- ABOUT THIS EXERCISE
Please restate each line of the data that follows word for word, skipping any image.

- INPUT DATA

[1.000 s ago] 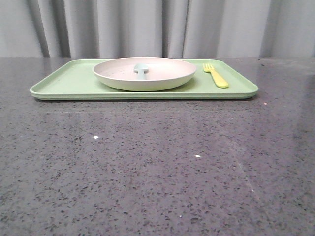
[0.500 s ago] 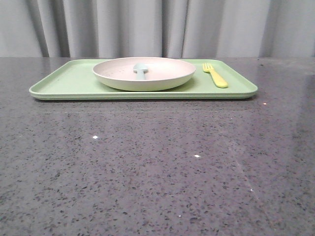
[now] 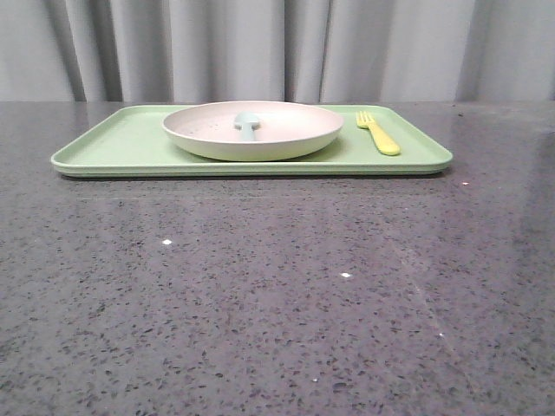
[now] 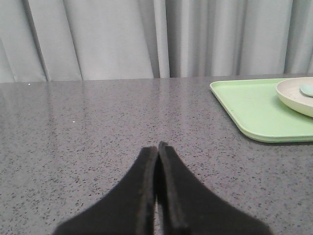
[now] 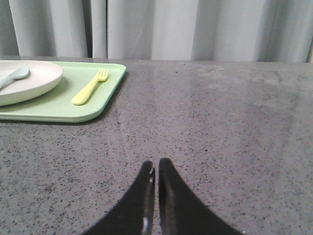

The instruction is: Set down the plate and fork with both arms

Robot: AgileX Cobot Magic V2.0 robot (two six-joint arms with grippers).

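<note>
We see our right gripper point(image 5: 156, 169) pressed closed over the speckled grey table point(image 5: 220, 127), with the fork point(image 5: 89, 87) on the green tray point(image 5: 58, 110) beside the plate point(image 5: 34, 81) at upper left.

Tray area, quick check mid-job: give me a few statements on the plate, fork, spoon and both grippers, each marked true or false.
1. The spoon lies in the plate. True.
2. The fork lies in the plate. False: it lies on the tray, beside the plate on the robot's right.
3. The left gripper holds the plate. False: its fingers are shut on nothing, above bare table.
4. The right gripper is shut and empty. True.
</note>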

- WORKED SOLUTION
[1.000 s ago] 
[0.500 s ago] 
[now] 
[now] 
[now] 

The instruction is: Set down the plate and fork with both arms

Robot: AgileX Cobot Magic V2.0 robot (two six-joint arms with grippers).

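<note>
We see our right gripper point(image 5: 156, 169) pressed closed over the speckled grey table point(image 5: 220, 127), with the fork point(image 5: 89, 87) on the green tray point(image 5: 58, 110) beside the plate point(image 5: 34, 81) at upper left.

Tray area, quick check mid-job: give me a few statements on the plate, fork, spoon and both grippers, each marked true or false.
1. The spoon lies in the plate. True.
2. The fork lies in the plate. False: it lies on the tray, beside the plate on the robot's right.
3. The left gripper holds the plate. False: its fingers are shut on nothing, above bare table.
4. The right gripper is shut and empty. True.
</note>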

What came before is the finished answer.